Regarding backups, on one hand a massive service like this should be pretty robust when it comes to backing up users data, though there needs to be a balance between backing up data every 5 seconds and backing up once a day, twice a day etc. I understand that the loss of data sucks, and I would be rather annoyed myself, but I won't burn Apple at the stake on this one.

Regarding performance issues, I believe Apple's desire to have everyone upgrade at the same time is a method destined to fail more often than not, and as a result they will get the bad publicity they are now receiving. They really need to focus on a controlled approach to updating.
Step 1: migrate existing .Mac users over to mobileme
<wait a week>
Step 2: allow existing iPhone owners to upgrade to v2
<wait a week>
Step 3: release iPhone 3g to the market, with the global launch staggered over a week. Europe was still struggling when the US market came online and swamped the servers even more. Europe Day 1, USA day 3, Asia day 5. That allows the initial surges in demand in each geographic area to not overflow as much into the other regions.

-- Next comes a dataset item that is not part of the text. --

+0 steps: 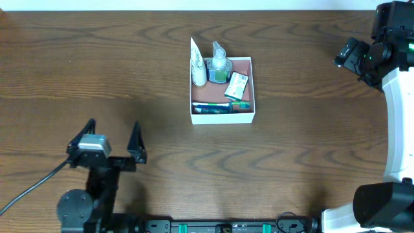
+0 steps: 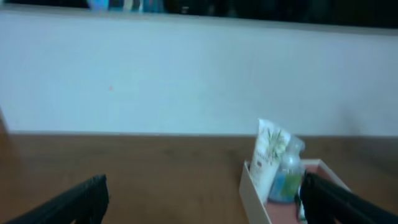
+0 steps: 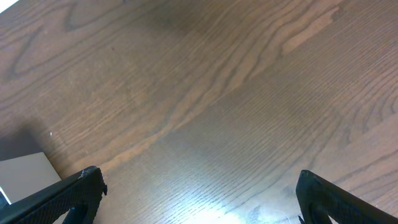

At $99 per year, Apple kind of sets themselves up as a higher quality service (that isnt the best wording i know) so they are going to suffer a harsher response when it comes to failures, expecially when there are so many free services out there, maybe not as integrated as Apple's (makes it more appealing) but if people can't see the value in spending $99 a year then the service can't succeed. This is made worse with all the potential new users coming on board with the "free" trials from the iPhone sales. Failure is not an option now as this is the time to pull them in and get them to sign up longer term.

Btw, is it just me, or has anyone else noticed the "I'm a mac and I'm a pc" ads have disappeared? Not seeing them on CNet, CNN, tv etc. Not sure if it just me not being on at the right time or something, but the ads seemed to have been pulled.